Levin Michal, Butter Falk
Institute of Molecular Biology (IMB), 55128 Mainz, Germany.
Comput Struct Biotechnol J. 2022 Jul 9;20:3667-3675. doi: 10.1016/j.csbj.2022.07.007. eCollection 2022.
Applications in omics research, such as comparative transcriptomics and proteomics, require the knowledge of the species-specific gene sequence and benefit from a comprehensive high-quality annotation of the coding genes to achieve high coverage. While protein-coding genes can in simple cases be detected by scanning the genome for open reading frames, in more complex genomes exonic sequences are separated by introns. Despite advances in sequencing technologies that allow for ever-growing numbers of genomes, the quality of many of the provided genome assemblies do not reach reference quality. These non-contiguous assemblies with gaps and the necessity to predict splice sites limit accurate gene annotation from solely genomic data. In contrast, the transcriptome only contains transcribed gene regions, is devoid of introns and thus provides the optimal basis for the identification of open reading frames. The additional integration of proteomics data to validate predicted protein-coding genes further enriches for accurate gene models. This review outlines the principles of the proteotranscriptomics approach, discusses common challenges and suggests methods for improvement.

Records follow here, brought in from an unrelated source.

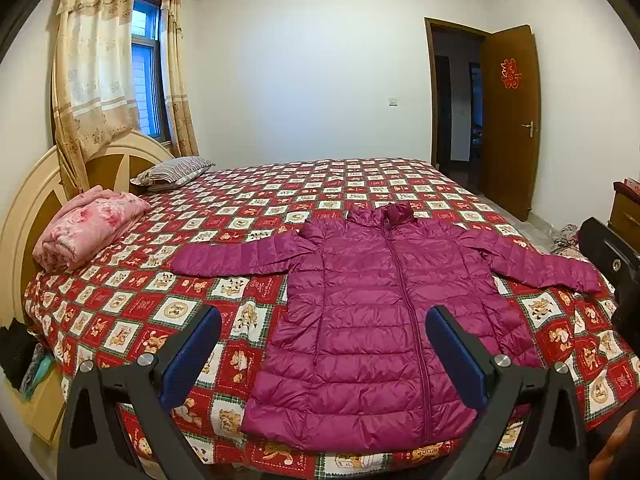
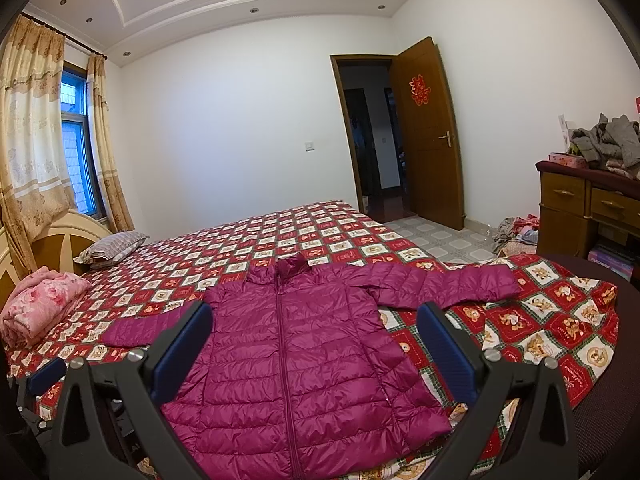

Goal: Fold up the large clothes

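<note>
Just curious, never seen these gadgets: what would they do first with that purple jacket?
Probably bring the left gripper to the outstretched sleeve and fold it across the jacket. It lies flat and zipped, sleeves spread, and both grippers are open and empty.

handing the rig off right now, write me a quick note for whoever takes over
Left gripper: open, holding nothing, above the near hem of the jacket.
Right gripper: open, holding nothing, above the jacket's front.
Jacket: purple puffer, zipped, lying flat and face up on the bed, collar away from you, both sleeves spread out to the sides.
Done: jacket laid out; no fold made yet.
Left: fold in the sleeves, then fold the body.
Also on the bed: a folded pink blanket and a pillow by the headboard, apart from the jacket.
</note>
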`<state>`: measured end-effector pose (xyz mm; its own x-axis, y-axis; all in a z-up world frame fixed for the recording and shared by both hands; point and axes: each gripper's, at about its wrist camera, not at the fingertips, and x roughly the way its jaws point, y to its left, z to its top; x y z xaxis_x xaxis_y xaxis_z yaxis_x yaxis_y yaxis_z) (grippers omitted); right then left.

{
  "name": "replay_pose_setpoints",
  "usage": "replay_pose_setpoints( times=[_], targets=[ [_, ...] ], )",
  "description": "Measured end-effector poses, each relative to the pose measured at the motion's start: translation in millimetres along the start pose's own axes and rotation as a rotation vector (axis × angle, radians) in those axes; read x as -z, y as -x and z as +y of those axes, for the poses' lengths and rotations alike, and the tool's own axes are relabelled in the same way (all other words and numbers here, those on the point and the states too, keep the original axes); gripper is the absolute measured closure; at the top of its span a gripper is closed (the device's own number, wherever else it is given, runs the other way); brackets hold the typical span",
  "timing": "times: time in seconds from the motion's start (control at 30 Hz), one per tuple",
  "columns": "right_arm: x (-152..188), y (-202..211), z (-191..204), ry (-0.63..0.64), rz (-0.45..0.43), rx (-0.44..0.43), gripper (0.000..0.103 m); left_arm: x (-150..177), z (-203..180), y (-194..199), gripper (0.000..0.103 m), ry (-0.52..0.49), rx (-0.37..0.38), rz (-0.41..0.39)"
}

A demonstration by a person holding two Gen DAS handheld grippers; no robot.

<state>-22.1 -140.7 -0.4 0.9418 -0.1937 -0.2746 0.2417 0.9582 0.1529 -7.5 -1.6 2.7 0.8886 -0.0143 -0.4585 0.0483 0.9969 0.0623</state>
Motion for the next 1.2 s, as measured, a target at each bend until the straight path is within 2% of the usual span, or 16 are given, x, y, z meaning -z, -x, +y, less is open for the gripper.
replay_pose_setpoints(
  times=[1.2],
  targets=[
    [-0.4, 2.9, -2.2, -0.007, -0.007, 0.004, 0.000, 0.7, 1.6, 0.8, 0.001, 0.000, 0.002, -0.004]
  ],
)
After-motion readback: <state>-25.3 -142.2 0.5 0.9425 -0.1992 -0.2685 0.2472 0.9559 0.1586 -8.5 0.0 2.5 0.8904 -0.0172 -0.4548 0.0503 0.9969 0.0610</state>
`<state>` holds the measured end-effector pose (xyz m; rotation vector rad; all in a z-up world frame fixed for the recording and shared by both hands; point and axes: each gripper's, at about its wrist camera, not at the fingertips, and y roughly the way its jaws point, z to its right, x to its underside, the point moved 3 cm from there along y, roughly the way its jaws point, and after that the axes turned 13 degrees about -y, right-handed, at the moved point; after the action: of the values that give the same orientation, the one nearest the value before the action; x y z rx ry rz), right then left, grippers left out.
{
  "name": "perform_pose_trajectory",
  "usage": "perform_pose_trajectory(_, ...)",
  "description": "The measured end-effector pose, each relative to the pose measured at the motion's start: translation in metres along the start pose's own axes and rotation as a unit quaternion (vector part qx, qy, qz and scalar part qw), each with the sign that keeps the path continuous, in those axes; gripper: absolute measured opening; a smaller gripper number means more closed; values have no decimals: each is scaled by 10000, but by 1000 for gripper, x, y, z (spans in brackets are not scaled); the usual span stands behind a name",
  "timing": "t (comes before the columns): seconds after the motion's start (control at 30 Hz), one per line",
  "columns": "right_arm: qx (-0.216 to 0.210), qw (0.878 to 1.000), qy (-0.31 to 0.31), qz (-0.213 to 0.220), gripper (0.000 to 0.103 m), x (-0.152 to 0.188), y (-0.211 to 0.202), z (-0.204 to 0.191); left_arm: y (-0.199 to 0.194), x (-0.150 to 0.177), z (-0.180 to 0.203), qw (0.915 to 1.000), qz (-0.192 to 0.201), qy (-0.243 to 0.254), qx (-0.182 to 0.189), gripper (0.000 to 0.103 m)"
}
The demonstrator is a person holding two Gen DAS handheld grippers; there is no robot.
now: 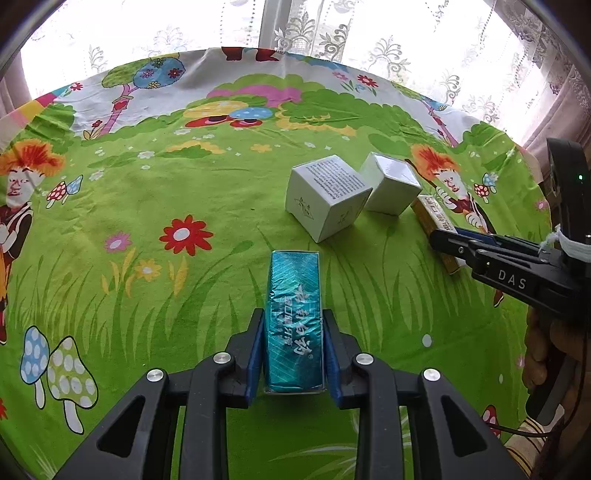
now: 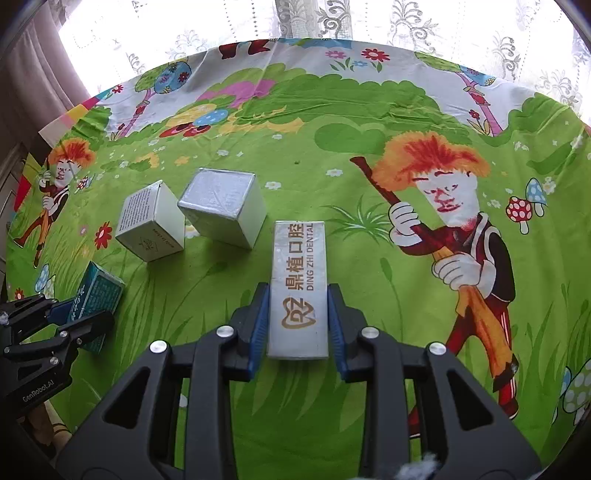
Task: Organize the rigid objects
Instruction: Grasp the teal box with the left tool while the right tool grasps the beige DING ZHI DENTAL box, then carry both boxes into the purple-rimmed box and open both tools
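Lying lengthwise between the blue pads of the left gripper [image 1: 294,354], a teal box [image 1: 294,321] with white Chinese lettering rests on the counter [image 1: 147,192], which is covered by a bright green cartoon cloth of mushrooms, flowers and red-haired figures. The jaws are closed on it: both pads press against its long sides near the end closest to the camera, while the far end sticks out well beyond the fingertips.

The right gripper [image 2: 297,325] has a white box [image 2: 298,291] printed "DING ZHI DENTAL", with a gold tooth logo, between its pads. The left pad touches the box's side; on the right a thin sliver seems to remain, so whether that pad presses cannot be told for sure. The box lies flat on the cloth with its long axis pointing away from the camera.

Two white cube boxes stand near each other, between and beyond the two long boxes. The printed cube [image 1: 327,197] has small text on its top face and is turned corner-on in the left wrist view. The plain cube [image 1: 391,186] is wrapped in glossy film and sits just beside it, closer to the white box. Lace curtains [image 1: 332,33] hang behind the far edge of the counter.
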<state>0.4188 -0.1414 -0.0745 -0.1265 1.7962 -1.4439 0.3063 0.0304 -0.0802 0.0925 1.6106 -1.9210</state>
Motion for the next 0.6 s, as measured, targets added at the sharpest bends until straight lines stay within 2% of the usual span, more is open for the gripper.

在组学研究中的应用,如比较转录组学和蛋白质组学,需要了解物种特异性基因序列,并受益于对编码基因的全面高质量注释以实现高覆盖率。虽然在简单情况下,可以通过扫描基因组寻找开放阅读框来检测蛋白质编码基因,但在更复杂的基因组中,外显子序列被内含子隔开。尽管测序技术取得了进步,使得基因组数量不断增加,但许多提供的基因组组装质量并未达到参考质量。这些有缺口的非连续组装以及预测剪接位点的必要性限制了仅从基因组数据进行准确的基因注释。相比之下,转录组仅包含转录的基因区域,没有内含子,因此为开放阅读框的识别提供了最佳基础。蛋白质组学数据的额外整合以验证预测的蛋白质编码基因进一步丰富了准确的基因模型。本综述概述了蛋白质转录组学方法的原理,讨论了常见挑战并提出了改进方法。